吉永小百合のスタア映画だった。夫役の阿部寛がなかなかの貫禄で夫婦として違和感がなかったのに感心した。
小百合さんの映画だと思って観に行った母は、堺雅人が出ていたので「儲けた!」と思ったそうな。
その堺雅人は、いつもの(?)優男ではなく猛烈経営者を演じて、これまた違和感なし。
樺太からの引き上げ、飢え、闇米、シベリア抑留、高度経済成長、母子愛の大河浪漫。
樺太からの引き上げの描写は、母から聴いた満州からの引き上げを思い出した。母は引き上げ時に二人の兄を亡くしており、祖母はもぬけの殻のようになっていたと話していた。
引き上げ時の描写で一つだけ惜しいと思ったのは、横死した人から食べ物を拝借する場面で、食べ物をポリ袋に入れていたこと。ここは新聞紙か油紙でないと雰囲気が出ない。

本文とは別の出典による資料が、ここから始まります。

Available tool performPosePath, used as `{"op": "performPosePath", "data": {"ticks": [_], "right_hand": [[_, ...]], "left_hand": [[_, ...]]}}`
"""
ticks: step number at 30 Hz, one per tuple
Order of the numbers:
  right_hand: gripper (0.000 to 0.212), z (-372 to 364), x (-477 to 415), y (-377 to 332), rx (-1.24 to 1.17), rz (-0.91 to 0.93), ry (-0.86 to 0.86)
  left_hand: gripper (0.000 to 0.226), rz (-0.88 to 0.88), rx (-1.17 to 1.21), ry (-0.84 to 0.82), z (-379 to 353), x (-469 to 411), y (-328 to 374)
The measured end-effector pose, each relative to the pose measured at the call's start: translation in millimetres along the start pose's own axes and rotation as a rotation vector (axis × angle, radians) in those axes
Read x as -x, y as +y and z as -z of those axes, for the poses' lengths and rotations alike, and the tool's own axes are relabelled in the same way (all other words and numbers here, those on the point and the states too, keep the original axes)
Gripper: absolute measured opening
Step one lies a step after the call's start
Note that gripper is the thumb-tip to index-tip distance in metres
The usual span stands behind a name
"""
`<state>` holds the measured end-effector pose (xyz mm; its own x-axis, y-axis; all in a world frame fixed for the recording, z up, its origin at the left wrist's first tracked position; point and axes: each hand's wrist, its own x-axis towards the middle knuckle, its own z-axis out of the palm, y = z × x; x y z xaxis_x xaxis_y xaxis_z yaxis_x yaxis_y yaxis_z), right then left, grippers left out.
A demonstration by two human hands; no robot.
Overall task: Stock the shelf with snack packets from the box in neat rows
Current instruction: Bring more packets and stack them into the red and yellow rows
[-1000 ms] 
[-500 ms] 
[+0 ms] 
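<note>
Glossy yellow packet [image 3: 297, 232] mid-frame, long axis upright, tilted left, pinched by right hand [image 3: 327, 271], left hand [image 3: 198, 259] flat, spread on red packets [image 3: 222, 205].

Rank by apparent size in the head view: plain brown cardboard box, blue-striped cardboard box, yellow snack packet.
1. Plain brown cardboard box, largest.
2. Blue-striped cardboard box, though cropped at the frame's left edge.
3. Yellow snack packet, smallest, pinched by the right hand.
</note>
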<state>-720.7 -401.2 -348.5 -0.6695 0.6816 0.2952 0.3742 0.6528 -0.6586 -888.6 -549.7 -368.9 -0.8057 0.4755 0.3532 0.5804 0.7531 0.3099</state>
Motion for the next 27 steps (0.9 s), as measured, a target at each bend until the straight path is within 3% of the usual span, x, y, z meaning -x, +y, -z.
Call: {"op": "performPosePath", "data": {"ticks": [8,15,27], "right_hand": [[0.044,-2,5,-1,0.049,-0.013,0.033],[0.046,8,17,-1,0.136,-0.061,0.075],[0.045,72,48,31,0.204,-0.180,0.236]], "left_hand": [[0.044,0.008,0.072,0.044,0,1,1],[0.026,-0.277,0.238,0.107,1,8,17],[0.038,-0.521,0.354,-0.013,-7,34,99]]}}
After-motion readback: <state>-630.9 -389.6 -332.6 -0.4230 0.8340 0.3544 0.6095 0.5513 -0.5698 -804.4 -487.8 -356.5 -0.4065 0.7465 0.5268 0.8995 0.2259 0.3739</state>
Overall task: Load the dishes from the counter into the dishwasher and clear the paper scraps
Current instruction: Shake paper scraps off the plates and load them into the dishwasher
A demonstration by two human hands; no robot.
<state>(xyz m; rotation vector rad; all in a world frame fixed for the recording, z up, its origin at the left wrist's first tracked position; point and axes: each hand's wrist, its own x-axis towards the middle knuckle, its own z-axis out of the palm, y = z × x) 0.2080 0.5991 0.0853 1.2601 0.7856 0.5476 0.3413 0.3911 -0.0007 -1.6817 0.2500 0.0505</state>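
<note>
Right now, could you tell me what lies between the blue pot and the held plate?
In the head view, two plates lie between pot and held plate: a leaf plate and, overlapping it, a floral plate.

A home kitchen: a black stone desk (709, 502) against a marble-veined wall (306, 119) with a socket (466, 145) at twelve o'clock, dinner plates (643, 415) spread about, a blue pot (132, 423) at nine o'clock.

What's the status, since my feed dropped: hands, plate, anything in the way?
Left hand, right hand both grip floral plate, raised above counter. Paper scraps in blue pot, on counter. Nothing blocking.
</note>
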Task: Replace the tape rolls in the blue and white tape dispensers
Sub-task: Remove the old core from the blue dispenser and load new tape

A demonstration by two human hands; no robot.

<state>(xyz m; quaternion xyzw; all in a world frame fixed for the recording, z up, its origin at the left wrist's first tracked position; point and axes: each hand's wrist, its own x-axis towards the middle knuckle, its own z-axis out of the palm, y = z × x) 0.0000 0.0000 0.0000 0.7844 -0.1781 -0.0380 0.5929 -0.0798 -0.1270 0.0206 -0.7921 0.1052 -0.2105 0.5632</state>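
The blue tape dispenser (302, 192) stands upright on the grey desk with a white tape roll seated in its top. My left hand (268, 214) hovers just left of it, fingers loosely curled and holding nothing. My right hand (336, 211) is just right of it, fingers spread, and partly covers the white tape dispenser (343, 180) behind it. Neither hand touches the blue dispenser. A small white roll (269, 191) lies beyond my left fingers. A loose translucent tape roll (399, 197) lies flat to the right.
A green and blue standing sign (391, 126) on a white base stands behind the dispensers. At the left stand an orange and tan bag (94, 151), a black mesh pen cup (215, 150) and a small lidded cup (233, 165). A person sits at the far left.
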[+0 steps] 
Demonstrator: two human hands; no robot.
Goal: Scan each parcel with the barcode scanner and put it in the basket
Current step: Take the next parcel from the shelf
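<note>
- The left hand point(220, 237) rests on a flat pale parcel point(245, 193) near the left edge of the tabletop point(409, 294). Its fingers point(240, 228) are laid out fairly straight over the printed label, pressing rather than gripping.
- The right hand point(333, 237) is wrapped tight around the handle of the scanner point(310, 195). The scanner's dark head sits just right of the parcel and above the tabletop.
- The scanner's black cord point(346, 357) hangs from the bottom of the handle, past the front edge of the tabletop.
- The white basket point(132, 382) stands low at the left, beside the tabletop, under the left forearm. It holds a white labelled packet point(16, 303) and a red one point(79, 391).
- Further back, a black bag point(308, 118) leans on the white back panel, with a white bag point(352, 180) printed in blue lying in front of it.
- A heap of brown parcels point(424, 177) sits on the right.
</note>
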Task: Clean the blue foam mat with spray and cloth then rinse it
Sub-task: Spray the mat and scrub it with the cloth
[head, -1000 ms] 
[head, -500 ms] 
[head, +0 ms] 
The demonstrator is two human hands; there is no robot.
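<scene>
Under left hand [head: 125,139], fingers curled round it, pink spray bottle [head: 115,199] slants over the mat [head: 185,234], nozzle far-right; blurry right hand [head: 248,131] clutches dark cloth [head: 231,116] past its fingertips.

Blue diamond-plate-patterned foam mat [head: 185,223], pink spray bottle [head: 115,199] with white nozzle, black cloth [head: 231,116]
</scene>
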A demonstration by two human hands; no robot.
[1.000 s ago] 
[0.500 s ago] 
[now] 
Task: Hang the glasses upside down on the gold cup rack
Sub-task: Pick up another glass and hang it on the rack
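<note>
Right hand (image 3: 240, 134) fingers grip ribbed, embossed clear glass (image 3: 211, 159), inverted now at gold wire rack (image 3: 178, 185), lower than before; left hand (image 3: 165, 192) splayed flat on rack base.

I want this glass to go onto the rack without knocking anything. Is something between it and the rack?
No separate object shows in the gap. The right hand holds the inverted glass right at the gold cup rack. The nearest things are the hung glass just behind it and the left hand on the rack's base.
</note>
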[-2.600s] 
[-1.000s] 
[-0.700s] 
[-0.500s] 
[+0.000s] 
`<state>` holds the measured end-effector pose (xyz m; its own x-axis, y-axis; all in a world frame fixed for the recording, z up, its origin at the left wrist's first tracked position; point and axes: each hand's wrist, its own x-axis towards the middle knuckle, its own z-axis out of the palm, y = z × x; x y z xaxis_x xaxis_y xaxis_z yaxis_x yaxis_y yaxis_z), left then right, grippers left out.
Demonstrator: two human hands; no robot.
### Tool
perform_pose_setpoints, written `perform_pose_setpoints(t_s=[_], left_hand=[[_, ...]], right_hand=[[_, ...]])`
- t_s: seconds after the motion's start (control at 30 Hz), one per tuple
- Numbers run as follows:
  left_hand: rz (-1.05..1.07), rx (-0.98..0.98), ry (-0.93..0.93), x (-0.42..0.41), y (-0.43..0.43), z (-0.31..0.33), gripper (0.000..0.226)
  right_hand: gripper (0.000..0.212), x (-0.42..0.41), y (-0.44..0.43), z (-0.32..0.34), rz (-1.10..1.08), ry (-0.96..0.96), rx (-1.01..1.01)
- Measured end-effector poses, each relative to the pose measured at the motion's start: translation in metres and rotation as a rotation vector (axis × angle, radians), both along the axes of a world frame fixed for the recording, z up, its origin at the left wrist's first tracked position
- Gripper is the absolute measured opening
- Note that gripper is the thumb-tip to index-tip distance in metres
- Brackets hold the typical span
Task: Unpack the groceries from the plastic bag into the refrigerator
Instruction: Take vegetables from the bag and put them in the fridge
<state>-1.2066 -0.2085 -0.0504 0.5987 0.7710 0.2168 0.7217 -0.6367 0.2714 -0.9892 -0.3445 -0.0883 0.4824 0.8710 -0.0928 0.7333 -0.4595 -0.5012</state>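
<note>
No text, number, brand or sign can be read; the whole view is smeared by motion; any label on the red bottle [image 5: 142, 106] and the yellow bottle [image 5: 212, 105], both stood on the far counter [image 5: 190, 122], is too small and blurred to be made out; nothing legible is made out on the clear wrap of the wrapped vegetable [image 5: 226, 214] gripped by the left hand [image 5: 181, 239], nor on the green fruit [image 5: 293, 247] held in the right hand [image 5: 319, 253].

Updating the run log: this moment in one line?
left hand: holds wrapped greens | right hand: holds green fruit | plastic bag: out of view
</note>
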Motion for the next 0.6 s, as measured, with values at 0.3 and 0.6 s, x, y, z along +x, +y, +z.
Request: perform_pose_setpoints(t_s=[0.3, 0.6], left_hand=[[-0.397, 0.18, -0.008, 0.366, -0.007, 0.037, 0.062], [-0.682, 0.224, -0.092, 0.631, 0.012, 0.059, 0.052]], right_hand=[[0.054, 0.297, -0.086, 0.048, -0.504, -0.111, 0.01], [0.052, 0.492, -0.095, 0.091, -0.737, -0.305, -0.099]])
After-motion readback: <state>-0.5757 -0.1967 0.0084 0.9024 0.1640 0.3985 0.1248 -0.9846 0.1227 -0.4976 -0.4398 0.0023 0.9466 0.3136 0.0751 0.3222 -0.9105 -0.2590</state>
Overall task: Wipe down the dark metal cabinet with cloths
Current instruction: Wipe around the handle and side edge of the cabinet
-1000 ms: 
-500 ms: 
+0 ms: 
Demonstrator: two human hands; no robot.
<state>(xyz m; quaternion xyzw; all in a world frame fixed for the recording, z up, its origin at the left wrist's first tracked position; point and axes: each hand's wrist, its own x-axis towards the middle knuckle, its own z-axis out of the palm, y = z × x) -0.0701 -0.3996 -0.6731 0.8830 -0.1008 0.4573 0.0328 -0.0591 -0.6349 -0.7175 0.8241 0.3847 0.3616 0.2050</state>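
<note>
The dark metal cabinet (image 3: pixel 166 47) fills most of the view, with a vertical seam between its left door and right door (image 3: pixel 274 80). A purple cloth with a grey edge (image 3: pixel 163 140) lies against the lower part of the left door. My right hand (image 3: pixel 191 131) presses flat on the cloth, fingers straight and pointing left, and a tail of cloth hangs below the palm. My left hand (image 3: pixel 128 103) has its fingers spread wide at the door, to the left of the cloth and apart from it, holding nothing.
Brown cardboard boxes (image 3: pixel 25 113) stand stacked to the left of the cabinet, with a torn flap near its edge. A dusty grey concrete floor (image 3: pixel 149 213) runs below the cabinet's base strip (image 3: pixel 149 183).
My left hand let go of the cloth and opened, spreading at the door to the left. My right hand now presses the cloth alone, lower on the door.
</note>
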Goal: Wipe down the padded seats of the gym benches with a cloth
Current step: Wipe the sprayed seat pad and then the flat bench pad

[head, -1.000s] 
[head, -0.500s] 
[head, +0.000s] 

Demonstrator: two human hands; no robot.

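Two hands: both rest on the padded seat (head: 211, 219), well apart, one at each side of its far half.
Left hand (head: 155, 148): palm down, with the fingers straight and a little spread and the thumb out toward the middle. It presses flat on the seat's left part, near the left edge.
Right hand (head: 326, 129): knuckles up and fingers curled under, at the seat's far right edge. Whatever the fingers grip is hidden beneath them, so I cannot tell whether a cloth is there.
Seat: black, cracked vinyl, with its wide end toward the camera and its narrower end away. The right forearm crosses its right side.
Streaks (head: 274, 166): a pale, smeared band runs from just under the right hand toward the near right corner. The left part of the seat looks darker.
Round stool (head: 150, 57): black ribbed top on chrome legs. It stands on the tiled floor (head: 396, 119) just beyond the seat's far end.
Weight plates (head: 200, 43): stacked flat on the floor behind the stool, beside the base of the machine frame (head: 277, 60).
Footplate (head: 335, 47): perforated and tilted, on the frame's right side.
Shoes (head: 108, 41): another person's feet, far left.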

映画中の舞台劇部分は、チャレンジだと思った。ケラリーノ・サンドロヴィッチの演出が面白かった。通常の映画部分は登場人物に感情移入しやすいが、舞台劇で物語進めていく部分は登場人物の人生を客観的に見ることになる。こんな風にされると、単に主人公の人生を見て終わりではなく、演劇でも映画でも口伝でも「この物語」を語り継いでいく必要があると作り手が言っているように感じた。